** The problem **
An exact copy of the data is required; the images should not appear in it.

** Exercise data **
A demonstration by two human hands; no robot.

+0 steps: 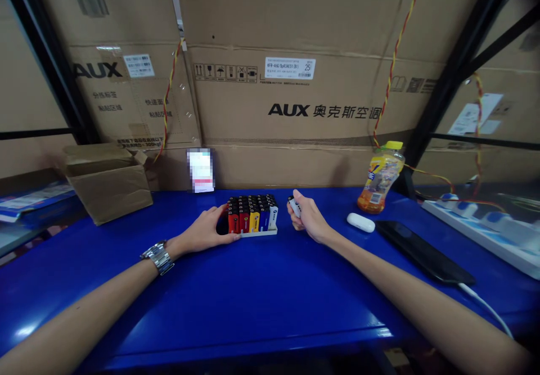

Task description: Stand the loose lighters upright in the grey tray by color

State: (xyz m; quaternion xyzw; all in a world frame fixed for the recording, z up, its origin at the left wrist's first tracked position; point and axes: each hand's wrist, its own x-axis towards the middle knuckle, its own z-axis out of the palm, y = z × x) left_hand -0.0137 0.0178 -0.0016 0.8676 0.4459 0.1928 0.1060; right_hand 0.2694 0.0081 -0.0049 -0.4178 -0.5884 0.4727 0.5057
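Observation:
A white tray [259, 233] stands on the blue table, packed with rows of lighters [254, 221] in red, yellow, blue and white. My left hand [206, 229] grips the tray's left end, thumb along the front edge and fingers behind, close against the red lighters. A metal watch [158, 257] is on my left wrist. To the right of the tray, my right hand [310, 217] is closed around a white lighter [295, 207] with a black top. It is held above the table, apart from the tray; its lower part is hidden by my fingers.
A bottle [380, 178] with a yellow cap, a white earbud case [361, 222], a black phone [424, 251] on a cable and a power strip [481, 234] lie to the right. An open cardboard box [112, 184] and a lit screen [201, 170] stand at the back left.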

** Solution to the problem **
A demonstration by two human hands; no robot.

+0 steps: 

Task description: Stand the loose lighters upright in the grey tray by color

State: (xyz m; quaternion xyzw; all in a world frame fixed for the recording, z up, its origin at the left wrist's first tracked position; point and axes: each hand's wrist, its own x-axis towards the middle knuckle, its own z-axis out of the palm, y = z × x) left_hand -0.0137 0.0178 -0.0016 0.8676 0.4459 0.1928 0.1060; right_hand 0.2694 0.0081 -0.0049 -0.4178 -0.5884 0.4727 0.5057
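Observation:
A white tray [259, 233] stands on the blue table, packed with rows of lighters [254, 221] in red, yellow, blue and white. My left hand [206, 229] grips the tray's left end, thumb along the front edge and fingers behind, close against the red lighters. A metal watch [158, 257] is on my left wrist. To the right of the tray, my right hand [310, 217] is closed around a white lighter [295, 207] with a black top. It is held above the table, apart from the tray; its lower part is hidden by my fingers.
A bottle [380, 178] with a yellow cap, a white earbud case [361, 222], a black phone [424, 251] on a cable and a power strip [481, 234] lie to the right. An open cardboard box [112, 184] and a lit screen [201, 170] stand at the back left.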

Work on the answer is now done.